Associated Press reports described police in riot gear dragging protestors to the ground and beating them with fists and sticks. Other media reports quoted staff at Mahalla hospital’s emergency department saying said that seven people with critical injuries sustained in the demonstrations had been transferred to the hospital in the nearby city of Mansoura.

The violence in Mahalla apparently began after a crowd tore down an illuminated sign in al-Shown Square depicting President Hosni Mubarak on April 6. A witness who asked not to be identified told Human Rights Watch that he saw police severely beating a demonstrator at around 4 p.m. in response to the sign being torn down. The reporter al-Dahab said he also saw police beating persons in custody on April 6.

Demonstrations were widespread throughout Mahalla and the sequence of violence elsewhere in the town is unclear. Protestors reportedly threw rocks and Molotov cocktails, injuring five policemen in Mahalla’s main square later on Sunday night, and burned two schools and other property. A second witness who requested anonymity told Human Rights Watch that demonstrators set car tires on fire and had looted a restaurant owned by a member of Mubarak’s ruling National Democratic Party.

“The fact that some demonstrations turned violent does not give Egyptian police free license to beat or shoot protestors,” Stork said. “Police have to uphold order, but they should use proper riot-control measures instead of indiscriminately attacking people or using disproportionate force.”

International standards govern the use of force by police and security forces. The UN Code of Conduct for Law Enforcement Officials states that “law enforcement officials may use force only when strictly necessary and to the extent required for the performance of their duty.” The UN Basic Principles on the Use of Force and Firearms call upon law enforcement officials to apply nonviolent means before resorting to the use of force, to use force only in proportion to the seriousness of the offense, and to use lethal force only when strictly unavoidable to protect life.

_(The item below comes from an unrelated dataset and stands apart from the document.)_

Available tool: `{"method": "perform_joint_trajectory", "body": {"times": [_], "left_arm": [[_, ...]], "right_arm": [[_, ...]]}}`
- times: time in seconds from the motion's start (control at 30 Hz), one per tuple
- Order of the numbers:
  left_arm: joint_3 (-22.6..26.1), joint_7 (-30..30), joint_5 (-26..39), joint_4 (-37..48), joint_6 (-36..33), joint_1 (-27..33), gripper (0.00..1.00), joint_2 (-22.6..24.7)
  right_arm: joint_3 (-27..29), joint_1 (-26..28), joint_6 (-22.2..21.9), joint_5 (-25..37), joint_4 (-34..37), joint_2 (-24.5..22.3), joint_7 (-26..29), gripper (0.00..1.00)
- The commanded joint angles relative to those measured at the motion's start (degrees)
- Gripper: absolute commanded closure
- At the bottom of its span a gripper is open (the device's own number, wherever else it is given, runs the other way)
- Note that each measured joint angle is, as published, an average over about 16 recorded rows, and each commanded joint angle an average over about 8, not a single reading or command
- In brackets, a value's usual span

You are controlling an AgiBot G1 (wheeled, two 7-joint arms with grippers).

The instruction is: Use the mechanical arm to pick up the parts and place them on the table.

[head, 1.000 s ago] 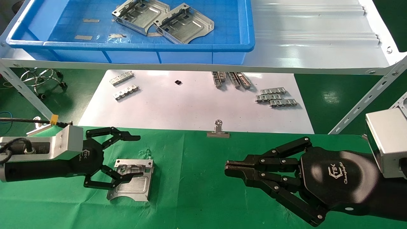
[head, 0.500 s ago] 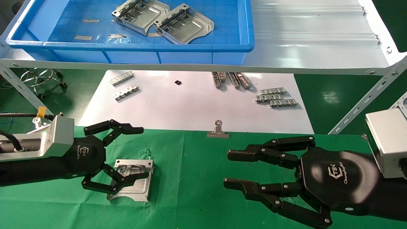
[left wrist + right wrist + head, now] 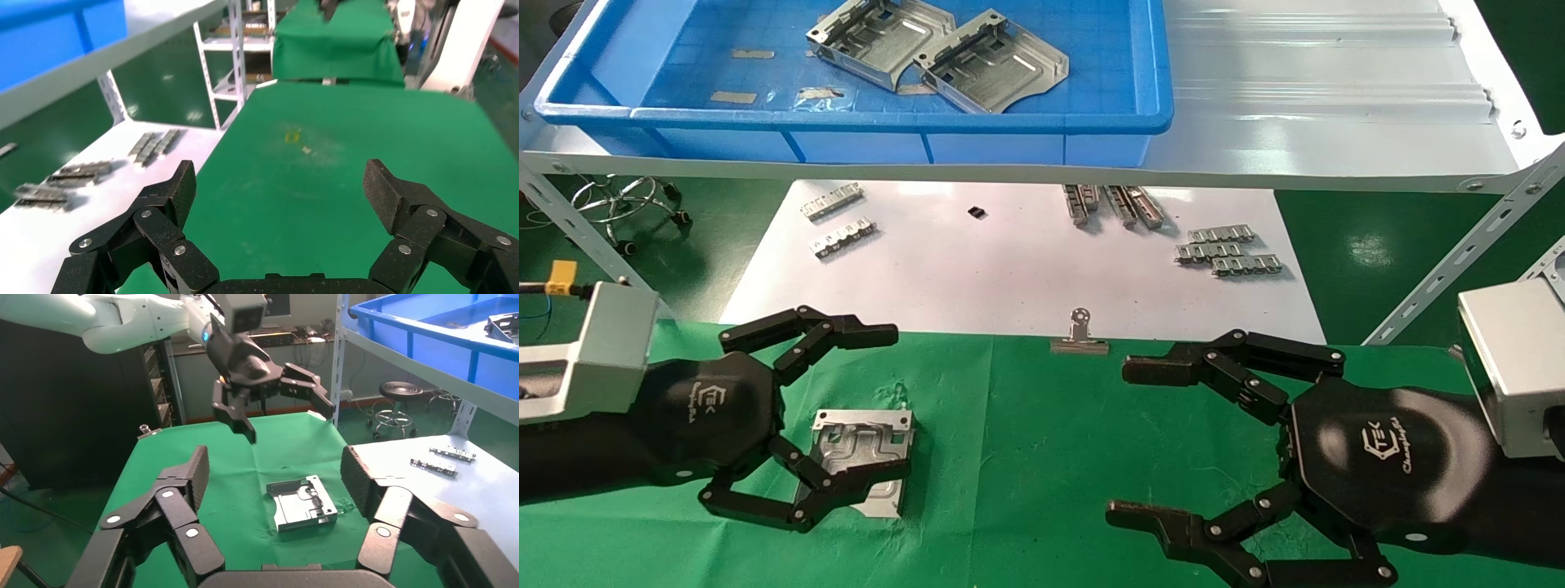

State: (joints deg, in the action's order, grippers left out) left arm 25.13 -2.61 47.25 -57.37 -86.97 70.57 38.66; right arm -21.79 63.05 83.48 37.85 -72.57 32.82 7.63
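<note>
Parts: one silver plate [image 3: 858, 460] lies flat on the green table [image 3: 1009, 457], lower left of the head view, under the left gripper [image 3: 846, 408], whose fingers are spread wide and hold nothing. Two more plates [image 3: 936, 53] wait in the blue bin [image 3: 862, 118], upper left. The right gripper [image 3: 1140, 445], also spread wide, sits lower right, far from the plate.

Bright even overhead light, glare on metal shelf [image 3: 1336, 90], left wrist background perhaps blurred
</note>
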Motion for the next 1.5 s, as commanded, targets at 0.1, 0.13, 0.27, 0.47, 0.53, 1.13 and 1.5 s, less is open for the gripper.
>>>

James Buck, an American freelance journalist who visited the Mahalla textile mill on April 6, described to Human Rights Watch a heavy security presence of plainclothes police inside and surrounding the factory, which remained open.

Buck said that when he attempted to photograph clashes between demonstrators and police on April 6, riot police chased and threw rocks at him. Buck was arrested by police in Mahalla on April 10. It is not clear what charges, if any, he may face. Police detained several other journalists, including an Al Jazeera cameraman and his assistant, as they tried to cover the demonstrations.

News reports quoted government sources stating that security forces had detained more than 300 demonstrators in Mahalla on April 5 and 6. It remains unclear how many remain in detention, or where they are being held. Buck told Human Rights Watch that on April 6, roughly 200 people had gathered outside a police station in downtown Mahalla, asking where their relatives were being held. Many of those in detention were apparently young men or children. The police reportedly told those gathered they could not yet provide a list of all the detainees.

On April 8, Prime Minister Ahmed Nazif visited Mahalla, reportedly promising textile workers a pay bonus of 30 days’ salary and other concessions.